- **EXERCISE REQUIREMENTS**
Count how many lines below include the string "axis". Only that number should appear in the reply.

══════════════════════════════

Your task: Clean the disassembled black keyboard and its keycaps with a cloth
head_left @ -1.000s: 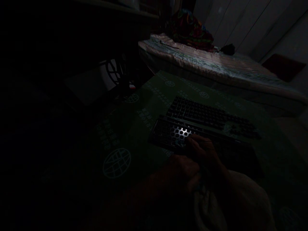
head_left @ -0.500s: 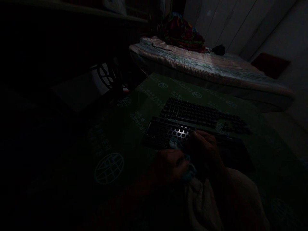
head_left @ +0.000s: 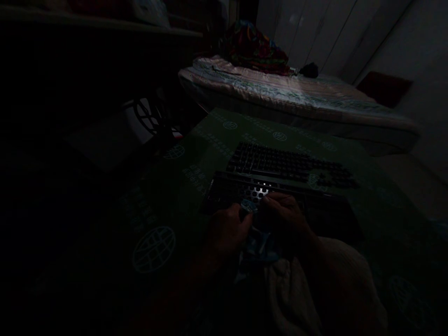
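Note:
A crumpled light-blue cloth (head_left: 261, 246) hangs between my hands; the dimness hides its full shape. My left hand (head_left: 229, 226) is closed, with the cloth's upper end (head_left: 249, 206) at its thumb and fingertips. Close by on the right, my right hand (head_left: 285, 212) pinches at the cloth's other side, its fingertips partly hidden in shadow. Beneath and beyond both hands lies a black keyboard base (head_left: 327, 215), with a brightly lit patch of bare key holes (head_left: 261, 191) just past my fingertips. Behind it, rows of loose black keycaps (head_left: 276, 161) lie spread out.
Everything rests on a green printed sheet (head_left: 159, 249). A pale cloth (head_left: 292, 294) lies under my right forearm. Past the far edge stands a bed (head_left: 297, 93) with a red patterned bundle (head_left: 255, 49). A fan-like round frame (head_left: 149, 116) is at left.
My left hand has moved left and slightly up, and turned so its thumb side shows. The blue cloth has spread out lower between the hands. The view has shifted slightly.

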Tool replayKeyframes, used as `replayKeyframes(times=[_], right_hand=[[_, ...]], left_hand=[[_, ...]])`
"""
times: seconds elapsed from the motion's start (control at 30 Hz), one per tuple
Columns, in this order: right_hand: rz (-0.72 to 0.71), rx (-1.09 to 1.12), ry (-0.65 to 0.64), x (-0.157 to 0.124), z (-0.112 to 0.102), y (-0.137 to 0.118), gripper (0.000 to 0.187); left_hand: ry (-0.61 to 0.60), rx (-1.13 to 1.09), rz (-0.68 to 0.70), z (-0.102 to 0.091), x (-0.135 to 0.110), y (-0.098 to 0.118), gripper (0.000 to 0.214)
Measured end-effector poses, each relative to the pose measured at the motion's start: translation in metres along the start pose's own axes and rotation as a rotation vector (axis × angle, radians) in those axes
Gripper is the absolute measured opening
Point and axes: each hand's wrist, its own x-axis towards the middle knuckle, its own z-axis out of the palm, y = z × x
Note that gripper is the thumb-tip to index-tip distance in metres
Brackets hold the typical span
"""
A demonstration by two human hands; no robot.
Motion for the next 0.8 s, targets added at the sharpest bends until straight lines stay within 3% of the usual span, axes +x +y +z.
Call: replayKeyframes(times=[0.43,0.63,0.8], right_hand=[[-0.057,0.028,-0.009,0.001,0.004,0.001,0.03],[-0.076,0.228,0.118,0.0,-0.001,-0.004,0.027],[-0.084,0.273,0.079,-0.001,0.002,-0.009,0.028]], left_hand=[[-0.028,-0.467,-0.117,0.006,0.007,-0.001,0.012],[0.167,-0.482,-0.002,-0.004,0.009,-0.004,0.02],[0.253,-0.493,0.022,-0.014,0.009,-0.005,0.021]])
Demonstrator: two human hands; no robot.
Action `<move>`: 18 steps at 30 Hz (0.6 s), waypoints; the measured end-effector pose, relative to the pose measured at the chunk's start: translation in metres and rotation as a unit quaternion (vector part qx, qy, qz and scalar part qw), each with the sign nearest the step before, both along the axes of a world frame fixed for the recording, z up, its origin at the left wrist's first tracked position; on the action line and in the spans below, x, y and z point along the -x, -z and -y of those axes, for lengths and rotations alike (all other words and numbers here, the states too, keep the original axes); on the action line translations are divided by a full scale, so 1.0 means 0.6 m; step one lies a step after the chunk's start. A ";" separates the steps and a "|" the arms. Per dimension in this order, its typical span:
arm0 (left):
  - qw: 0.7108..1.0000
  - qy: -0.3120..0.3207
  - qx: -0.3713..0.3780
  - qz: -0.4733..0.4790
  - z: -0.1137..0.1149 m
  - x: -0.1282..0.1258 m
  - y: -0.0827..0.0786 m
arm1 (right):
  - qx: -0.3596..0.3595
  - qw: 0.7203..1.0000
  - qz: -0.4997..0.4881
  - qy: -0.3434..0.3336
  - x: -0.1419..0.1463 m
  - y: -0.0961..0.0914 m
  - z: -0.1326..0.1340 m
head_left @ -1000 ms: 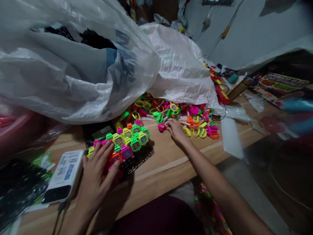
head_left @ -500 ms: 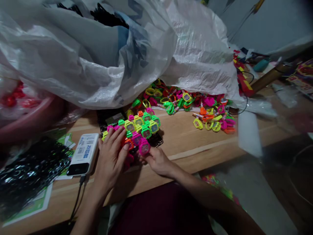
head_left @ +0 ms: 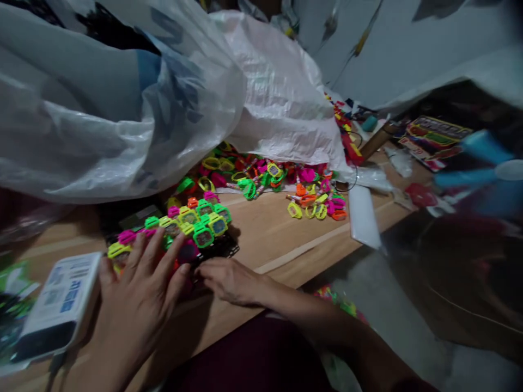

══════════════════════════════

- **WRITTEN RESPONSE**
2